In pivotal trials, usually only the primary endpoints have multiple comparisons applied, and sometimes the multiple comparisons are applied separately to secondary endpoints. (I find this practice bizarre, though I have heard it endorsed at least once by a reviewing team at the FDA.) Biostatisticians have complained that testing covariate imbalances at baseline (i.e. did people entering into treatment and placebo group have the same distribution of ages?) add to the multiple comparisons problem, even though these baseline tests do not directly lead to some declaration of significance. Bayesian methods do not necessarily "solve" the multiple comparisons problem, but rather account appropriately for multiple testing when looking at data multiple times or looking at multiple endpoints, if the methodology is set up appropriately.
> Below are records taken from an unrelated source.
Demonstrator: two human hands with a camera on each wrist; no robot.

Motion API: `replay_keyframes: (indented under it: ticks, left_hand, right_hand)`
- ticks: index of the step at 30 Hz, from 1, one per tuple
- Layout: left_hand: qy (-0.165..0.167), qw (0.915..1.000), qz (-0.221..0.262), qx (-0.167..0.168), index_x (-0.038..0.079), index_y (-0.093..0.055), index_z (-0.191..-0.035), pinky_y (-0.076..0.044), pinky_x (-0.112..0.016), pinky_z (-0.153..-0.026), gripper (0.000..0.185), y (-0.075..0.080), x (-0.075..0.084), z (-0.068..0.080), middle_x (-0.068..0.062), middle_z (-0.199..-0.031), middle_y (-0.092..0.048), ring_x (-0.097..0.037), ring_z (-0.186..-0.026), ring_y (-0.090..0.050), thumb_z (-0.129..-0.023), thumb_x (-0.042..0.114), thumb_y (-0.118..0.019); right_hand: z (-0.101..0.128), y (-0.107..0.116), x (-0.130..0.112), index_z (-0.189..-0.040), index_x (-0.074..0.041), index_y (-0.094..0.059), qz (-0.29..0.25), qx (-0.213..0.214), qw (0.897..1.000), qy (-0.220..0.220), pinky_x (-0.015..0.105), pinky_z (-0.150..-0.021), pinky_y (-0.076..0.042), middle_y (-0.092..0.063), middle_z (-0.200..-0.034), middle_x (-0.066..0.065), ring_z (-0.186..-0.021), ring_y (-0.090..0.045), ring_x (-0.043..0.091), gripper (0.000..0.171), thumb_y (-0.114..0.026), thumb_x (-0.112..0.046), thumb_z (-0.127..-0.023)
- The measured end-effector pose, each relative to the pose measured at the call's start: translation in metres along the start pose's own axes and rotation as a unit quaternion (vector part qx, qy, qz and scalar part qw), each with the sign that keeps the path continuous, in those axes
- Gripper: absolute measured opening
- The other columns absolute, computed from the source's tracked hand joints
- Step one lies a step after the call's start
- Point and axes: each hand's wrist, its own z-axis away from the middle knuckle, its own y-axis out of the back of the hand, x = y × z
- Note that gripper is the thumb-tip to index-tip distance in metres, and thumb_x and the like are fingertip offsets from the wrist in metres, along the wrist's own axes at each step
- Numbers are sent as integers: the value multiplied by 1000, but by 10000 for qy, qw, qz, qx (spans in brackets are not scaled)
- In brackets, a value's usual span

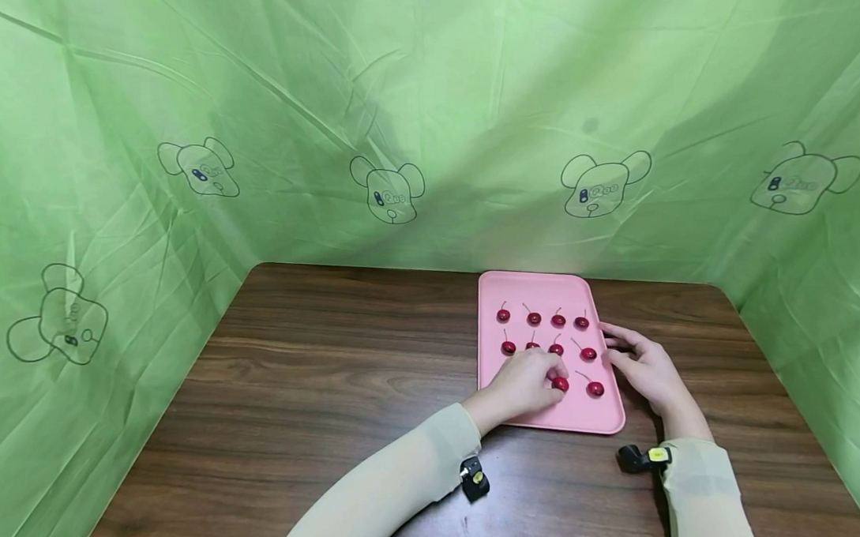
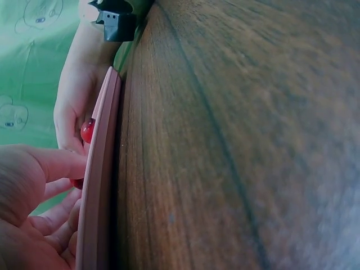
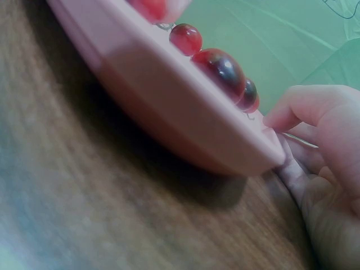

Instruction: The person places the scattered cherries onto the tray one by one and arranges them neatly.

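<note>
Shiny red cherries with thin stems lie in rows on a pink tray (image 1: pixel 544 284) in the head view. Over the tray's near part, my left hand (image 1: pixel 522 384) pinches one cherry (image 1: pixel 560 385) between thumb and fingers; in the left wrist view that cherry (image 2: pixel 77 183) is mostly hidden behind the thumb. Another cherry (image 1: pixel 595 389) lies just to its right. My right hand (image 1: pixel 647 375) is at the tray's right edge. In the right wrist view its digits hold the rim, one on top and others at the side. My left hand partly covers the middle row.
The tray lies on a dark brown wooden table (image 1: pixel 320 367), close to its back edge. Green cloth (image 1: pixel 467 101) with printed bear heads hangs behind and on both sides. A small black camera is strapped to each wrist, over pale sleeves (image 1: pixel 408 459).
</note>
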Motion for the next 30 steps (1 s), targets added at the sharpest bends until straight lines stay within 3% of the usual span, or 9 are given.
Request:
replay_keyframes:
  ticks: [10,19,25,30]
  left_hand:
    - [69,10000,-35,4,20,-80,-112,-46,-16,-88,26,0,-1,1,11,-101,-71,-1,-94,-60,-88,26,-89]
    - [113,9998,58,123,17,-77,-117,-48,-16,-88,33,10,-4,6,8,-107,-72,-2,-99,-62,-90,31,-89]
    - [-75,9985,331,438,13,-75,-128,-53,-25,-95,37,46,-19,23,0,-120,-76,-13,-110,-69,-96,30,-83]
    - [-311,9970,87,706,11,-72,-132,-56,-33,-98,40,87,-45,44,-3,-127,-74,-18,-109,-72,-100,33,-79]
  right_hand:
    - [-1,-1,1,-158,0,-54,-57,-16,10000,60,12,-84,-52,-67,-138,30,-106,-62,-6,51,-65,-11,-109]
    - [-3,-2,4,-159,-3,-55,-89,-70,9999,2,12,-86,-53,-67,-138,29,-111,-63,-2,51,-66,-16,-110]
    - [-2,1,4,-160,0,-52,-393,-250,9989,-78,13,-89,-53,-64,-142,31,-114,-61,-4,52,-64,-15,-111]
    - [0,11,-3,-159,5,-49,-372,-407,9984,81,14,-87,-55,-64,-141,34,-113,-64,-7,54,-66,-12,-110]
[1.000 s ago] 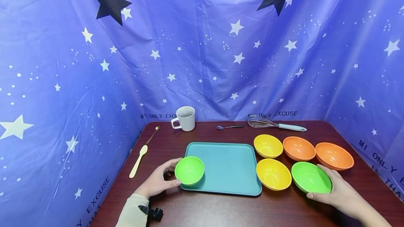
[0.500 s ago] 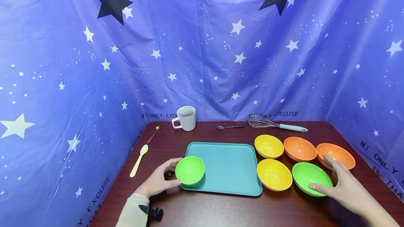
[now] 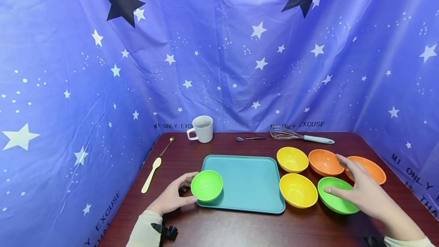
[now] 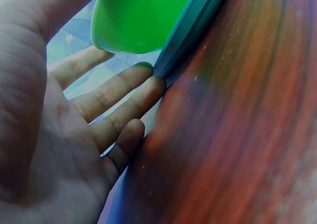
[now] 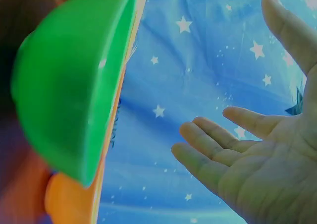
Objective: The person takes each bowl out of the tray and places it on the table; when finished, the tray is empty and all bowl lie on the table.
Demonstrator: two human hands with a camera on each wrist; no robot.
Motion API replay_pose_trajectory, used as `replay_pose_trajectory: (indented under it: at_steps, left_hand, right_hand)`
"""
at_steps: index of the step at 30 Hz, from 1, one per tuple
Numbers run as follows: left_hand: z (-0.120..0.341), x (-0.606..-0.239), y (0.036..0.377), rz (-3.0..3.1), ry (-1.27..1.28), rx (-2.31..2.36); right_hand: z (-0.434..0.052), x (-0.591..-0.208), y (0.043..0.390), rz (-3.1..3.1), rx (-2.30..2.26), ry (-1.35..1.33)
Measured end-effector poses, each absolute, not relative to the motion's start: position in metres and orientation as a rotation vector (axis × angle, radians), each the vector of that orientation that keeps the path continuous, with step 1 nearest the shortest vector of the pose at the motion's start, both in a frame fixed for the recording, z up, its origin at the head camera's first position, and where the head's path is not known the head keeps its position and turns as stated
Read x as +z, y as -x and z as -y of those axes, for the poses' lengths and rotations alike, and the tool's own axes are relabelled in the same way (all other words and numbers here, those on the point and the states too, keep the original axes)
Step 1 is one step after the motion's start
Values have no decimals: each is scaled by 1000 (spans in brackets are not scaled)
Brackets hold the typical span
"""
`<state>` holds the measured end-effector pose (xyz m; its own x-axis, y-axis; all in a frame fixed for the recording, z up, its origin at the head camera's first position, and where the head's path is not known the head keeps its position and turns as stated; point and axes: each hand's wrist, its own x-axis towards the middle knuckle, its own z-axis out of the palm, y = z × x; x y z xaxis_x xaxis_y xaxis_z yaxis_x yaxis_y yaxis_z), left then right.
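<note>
My left hand (image 3: 173, 197) cups a green bowl (image 3: 206, 185) that sits on the tray's (image 3: 247, 182) near-left corner, thumb and fingers curved round its side. My right hand (image 3: 363, 193) hovers spread and empty just above the second green bowl (image 3: 334, 200), no contact. Beyond its fingertips: two orange bowls; left of it: two yellow bowls. Step, I judge: placing bowls on the tray. Next calls for a rim grasp.
</note>
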<state>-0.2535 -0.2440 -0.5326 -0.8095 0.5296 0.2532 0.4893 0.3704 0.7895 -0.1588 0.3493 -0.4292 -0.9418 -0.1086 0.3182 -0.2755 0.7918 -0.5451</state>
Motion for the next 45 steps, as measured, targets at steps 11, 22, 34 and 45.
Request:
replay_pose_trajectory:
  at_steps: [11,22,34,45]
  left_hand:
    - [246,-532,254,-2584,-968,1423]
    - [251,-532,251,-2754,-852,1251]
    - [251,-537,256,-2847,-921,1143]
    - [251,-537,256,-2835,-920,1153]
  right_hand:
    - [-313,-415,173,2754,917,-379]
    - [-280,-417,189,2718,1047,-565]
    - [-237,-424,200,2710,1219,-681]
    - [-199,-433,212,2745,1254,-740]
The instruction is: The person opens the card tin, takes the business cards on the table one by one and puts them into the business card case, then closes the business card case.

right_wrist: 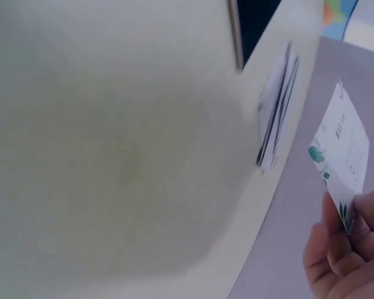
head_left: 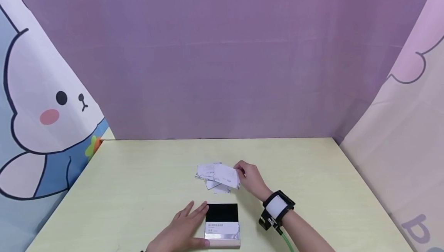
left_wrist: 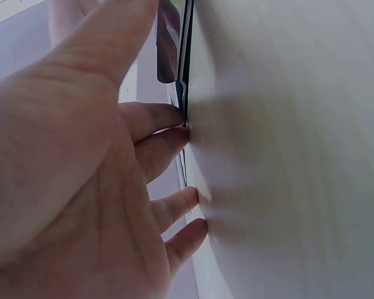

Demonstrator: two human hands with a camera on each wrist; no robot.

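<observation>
Steadying card box [head_left: 222, 224] with flat left hand [head_left: 182, 229]; right hand [head_left: 250, 178] pinching 1 card [head_left: 227, 175] off pile [head_left: 212, 178] — best lifted cleanly, edge-first.

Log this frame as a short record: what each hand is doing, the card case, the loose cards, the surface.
left hand: flat on the table, fingers straight, touching the left edge of the card case
right hand: pinches one white card, lifted off the pile
card case: open, black interior, a card lying in its front part
loose cards: small scattered pile behind the case
table: pale yellow-green top
backdrop: purple cloth, cartoon curtains at both sides
</observation>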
Multiple comparison methods tend to break down in situations of a large number of experiments or dimensions, such as "A/B" experiments that web sites tend to run or testing for the existence of adverse events of a drug, where sponsors tend to want to see a large number of Fisher's Exact tests. (In fact, the second situation suffers from the more fundamental problem that committing a Type I error - declaring the existence of an adverse event where there is none - is more conservative than committing a Type II error. Multiple comparison adjustments can lead to erroneous assurances of safety, while not adjusting can lead to lots of additional research confirming or denying the existence of significant Fisher's tests.)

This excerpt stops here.